A useful plot to show the classification performance is the confusion matrix. In order to produce it, DVC expects a CSV plots file in the form:
actual,predicted
0,0
0,2
...
We added a loop comparing the results to generate this file from the predictions.
Running the experiment with dvc exp run
will produce plots/confusion.csv
.
Use dvc plots show
to present it as an HTML file, and open it in the browser:
$ dvc plots show plots/confusion.csv --template confusion \
-x actual -y predicted
file:///.../example-dvc-experiments/plots/confusion.json.html
Let's produce another plot to see misclassified examples from each class. This procedure generates the misclassification examples from the validation data and arranges them into a confusion table that shows the correct label, and misclassification sample. The code to generate an image from a set of training images is omitted here but you can find the code in the example project.

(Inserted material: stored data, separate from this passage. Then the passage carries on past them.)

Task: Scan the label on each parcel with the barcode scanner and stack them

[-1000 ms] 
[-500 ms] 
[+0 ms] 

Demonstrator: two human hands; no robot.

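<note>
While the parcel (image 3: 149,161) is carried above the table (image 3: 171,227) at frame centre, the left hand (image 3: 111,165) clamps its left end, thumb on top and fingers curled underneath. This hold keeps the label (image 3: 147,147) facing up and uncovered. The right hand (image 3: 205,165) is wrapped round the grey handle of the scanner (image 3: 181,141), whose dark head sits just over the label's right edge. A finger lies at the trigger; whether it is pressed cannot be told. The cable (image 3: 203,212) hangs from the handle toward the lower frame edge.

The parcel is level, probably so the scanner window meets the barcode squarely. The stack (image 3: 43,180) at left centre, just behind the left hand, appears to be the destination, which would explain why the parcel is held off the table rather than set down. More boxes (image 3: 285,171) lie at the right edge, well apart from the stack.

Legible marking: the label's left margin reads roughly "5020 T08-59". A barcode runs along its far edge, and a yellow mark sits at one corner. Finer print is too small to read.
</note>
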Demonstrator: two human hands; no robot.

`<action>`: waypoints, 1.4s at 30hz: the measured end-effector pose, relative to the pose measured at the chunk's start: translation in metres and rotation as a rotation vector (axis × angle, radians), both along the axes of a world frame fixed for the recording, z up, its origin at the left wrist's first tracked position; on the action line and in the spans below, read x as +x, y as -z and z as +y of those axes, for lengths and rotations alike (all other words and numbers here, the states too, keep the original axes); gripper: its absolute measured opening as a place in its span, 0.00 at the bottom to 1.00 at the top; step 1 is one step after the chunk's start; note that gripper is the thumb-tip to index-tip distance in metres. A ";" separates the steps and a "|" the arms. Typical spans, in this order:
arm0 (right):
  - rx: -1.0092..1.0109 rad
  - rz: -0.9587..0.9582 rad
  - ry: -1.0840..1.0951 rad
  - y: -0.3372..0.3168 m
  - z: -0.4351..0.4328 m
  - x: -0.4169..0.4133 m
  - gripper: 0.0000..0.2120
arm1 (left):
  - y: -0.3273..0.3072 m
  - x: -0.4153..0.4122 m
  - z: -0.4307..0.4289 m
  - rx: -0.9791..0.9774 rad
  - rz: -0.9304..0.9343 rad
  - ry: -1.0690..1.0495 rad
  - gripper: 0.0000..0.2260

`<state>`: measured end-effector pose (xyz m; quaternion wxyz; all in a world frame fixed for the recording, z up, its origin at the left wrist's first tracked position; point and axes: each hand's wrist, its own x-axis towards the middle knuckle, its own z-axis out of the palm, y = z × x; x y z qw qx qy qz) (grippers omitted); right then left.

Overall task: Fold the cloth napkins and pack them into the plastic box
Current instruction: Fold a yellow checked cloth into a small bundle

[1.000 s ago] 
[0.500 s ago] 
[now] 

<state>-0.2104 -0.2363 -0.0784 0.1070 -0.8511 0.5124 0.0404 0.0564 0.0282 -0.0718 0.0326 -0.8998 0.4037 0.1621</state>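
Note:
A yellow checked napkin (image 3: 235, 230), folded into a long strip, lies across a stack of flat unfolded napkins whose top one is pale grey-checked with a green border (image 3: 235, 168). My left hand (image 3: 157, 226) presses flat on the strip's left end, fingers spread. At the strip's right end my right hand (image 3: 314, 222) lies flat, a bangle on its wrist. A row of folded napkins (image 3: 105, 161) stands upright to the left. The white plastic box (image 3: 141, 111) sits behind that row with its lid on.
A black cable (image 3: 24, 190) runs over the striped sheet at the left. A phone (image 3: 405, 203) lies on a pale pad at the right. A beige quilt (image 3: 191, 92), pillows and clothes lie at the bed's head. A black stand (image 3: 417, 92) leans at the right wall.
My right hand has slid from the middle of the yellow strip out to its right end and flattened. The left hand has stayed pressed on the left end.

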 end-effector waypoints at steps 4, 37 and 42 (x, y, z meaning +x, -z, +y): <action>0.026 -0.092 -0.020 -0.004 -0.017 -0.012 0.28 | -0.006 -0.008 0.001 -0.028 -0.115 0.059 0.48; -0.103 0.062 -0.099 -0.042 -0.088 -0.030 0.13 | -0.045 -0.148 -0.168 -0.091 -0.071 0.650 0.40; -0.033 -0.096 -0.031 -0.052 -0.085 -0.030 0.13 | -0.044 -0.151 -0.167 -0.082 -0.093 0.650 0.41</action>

$ dvc plots show plots/misclassified.png
An important issue for deep learning projects is to observe in which epoch do training and validation loss differ. DVC helps in that regard with its Python integrations to deep learning libraries via DVCLive.
The example project uses Keras to train a classifier, and we have a DVCLive callback that visualizes the training and validation loss for each epoch. We first import the callback from DVCLive.
from dvclive.keras import DvcLiveCallback
Then we add this callback to the
fit
method
call.
model.fit(
...
callbacks=[DvcLiveCallback()],
...)
With these two changes, the model metrics are automatically logged to
dvclive.json
and plotted in training_metrics/index.html
:
DVCLive has other capabilities, like saving the model every epoch or modifying these default values.
In summary, DVC provides more than one option to use visualization in your workflow:
DVC can generate HTML files that includes interactive plots from data series in JSON, YAML, CSV, or TSV format.
DVC can keep track of image files produced as plot outputs from the training/evaluation scripts.
DVCLive integrations can produce plots automatically during training.